◆ TASK TO COMPLETE
Retrieve all lines below that have the string "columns".

◆ SOURCE RECORDS
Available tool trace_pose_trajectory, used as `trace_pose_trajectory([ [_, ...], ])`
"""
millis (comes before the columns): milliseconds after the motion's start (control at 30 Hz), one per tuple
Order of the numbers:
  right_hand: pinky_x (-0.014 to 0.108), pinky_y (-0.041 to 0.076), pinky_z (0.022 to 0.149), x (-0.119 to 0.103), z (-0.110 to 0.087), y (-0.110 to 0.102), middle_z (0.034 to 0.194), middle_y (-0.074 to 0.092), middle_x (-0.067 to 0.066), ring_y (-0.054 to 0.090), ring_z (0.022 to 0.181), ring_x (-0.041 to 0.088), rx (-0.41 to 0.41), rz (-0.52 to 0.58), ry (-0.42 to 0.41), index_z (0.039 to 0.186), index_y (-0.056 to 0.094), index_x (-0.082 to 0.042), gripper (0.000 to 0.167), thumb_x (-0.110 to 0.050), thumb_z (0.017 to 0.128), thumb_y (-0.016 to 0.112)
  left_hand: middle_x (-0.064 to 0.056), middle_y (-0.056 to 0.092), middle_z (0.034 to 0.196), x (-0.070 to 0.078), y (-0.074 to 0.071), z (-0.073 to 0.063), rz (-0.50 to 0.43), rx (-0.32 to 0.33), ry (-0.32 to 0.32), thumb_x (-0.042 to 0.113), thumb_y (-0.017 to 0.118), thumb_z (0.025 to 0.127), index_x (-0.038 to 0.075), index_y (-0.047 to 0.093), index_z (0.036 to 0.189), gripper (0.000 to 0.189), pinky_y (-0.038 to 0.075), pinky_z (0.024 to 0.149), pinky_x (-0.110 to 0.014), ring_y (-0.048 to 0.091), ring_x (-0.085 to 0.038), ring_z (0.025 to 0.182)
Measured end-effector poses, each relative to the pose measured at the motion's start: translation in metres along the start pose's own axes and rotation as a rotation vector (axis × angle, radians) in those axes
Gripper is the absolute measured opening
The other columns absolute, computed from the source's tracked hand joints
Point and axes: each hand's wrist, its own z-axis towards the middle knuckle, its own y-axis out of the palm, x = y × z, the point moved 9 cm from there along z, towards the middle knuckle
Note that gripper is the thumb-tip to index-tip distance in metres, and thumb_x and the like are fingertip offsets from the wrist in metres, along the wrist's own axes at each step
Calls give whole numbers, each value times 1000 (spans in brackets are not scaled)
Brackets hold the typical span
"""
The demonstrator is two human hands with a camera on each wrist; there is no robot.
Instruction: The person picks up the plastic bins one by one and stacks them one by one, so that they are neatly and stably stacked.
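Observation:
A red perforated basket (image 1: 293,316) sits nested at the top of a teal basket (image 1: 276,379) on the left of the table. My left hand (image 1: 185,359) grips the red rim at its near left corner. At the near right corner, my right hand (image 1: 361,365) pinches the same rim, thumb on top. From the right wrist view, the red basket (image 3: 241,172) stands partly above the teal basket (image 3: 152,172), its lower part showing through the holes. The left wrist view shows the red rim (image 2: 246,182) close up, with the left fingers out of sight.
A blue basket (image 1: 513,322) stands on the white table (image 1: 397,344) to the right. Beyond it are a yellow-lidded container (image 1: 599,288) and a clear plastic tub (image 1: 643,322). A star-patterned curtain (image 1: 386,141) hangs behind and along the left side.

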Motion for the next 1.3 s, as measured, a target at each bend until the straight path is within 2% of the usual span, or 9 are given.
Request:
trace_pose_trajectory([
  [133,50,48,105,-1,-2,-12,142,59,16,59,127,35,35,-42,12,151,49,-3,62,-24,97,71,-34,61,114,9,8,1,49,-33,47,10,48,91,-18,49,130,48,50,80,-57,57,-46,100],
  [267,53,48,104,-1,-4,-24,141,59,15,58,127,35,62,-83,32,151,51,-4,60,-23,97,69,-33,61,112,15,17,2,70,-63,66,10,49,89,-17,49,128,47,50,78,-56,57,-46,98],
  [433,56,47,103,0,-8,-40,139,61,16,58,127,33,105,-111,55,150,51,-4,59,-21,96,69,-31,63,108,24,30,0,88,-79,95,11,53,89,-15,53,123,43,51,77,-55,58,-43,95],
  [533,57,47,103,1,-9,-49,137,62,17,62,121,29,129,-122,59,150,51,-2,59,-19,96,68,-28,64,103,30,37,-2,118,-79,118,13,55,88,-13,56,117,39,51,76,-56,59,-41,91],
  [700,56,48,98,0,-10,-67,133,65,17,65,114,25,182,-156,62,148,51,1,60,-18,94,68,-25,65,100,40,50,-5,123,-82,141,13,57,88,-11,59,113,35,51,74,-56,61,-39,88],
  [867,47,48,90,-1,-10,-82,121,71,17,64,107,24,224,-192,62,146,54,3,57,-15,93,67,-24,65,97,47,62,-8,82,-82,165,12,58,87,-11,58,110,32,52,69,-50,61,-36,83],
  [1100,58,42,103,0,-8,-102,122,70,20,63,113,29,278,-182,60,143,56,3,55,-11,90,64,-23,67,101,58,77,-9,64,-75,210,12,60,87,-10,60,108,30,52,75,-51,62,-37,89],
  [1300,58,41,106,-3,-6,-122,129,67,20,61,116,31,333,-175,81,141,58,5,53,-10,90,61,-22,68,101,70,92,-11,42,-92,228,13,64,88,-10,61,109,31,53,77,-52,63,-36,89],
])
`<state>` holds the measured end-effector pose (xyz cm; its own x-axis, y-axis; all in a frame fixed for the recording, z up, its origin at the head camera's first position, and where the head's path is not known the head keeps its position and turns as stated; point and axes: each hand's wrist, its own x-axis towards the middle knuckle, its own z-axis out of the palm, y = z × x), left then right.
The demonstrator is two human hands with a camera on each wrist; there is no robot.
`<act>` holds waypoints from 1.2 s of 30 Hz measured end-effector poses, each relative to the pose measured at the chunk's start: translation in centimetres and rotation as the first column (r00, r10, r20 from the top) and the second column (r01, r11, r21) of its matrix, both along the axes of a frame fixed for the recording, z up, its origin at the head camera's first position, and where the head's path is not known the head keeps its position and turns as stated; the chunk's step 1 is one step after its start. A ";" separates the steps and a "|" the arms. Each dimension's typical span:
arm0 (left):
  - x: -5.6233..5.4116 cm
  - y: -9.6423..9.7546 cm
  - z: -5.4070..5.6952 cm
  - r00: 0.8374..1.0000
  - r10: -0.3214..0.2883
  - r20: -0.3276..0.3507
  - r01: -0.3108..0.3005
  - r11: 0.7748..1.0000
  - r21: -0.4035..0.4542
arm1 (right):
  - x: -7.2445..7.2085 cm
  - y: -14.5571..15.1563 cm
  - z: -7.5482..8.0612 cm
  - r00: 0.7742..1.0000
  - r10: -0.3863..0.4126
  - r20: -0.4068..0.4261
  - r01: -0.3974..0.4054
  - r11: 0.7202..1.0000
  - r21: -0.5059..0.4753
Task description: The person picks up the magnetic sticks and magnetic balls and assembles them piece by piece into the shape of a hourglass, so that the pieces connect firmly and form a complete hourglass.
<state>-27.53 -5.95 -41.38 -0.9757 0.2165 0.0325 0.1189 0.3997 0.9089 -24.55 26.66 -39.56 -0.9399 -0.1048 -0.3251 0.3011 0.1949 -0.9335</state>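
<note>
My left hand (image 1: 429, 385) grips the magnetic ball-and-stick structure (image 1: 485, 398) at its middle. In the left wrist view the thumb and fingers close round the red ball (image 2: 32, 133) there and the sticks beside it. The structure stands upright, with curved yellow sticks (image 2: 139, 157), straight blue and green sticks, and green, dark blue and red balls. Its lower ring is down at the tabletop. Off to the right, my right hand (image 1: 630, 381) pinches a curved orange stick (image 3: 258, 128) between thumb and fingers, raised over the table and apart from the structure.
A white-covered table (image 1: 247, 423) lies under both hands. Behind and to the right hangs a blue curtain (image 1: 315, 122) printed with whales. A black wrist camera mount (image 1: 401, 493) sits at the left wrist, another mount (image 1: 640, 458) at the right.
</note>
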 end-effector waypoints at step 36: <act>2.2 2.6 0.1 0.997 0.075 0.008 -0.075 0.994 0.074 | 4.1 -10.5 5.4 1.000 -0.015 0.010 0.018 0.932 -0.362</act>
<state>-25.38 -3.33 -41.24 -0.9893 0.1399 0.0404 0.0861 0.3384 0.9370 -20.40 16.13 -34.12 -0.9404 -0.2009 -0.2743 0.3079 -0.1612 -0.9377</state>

◆ YOUR RESPONSE
millis (comes before the columns): milliseconds after the motion's start (control at 30 Hz), one per tuple
The other columns absolute, computed from the source's tracked hand joints

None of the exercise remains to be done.